TASK DETAILS: Your output should consist of the data, copied exactly.

THE DATA:

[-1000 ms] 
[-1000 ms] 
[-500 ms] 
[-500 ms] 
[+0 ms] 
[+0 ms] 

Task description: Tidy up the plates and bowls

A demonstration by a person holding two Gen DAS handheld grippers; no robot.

EXERCISE RESPONSE:
[-1000 ms] 
[-1000 ms] 
[-500 ms] 
[-500 ms] 
[+0 ms] 
[+0 ms] 

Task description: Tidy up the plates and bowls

A demonstration by a person holding two Gen DAS handheld grippers; no robot.

The answer is now complete.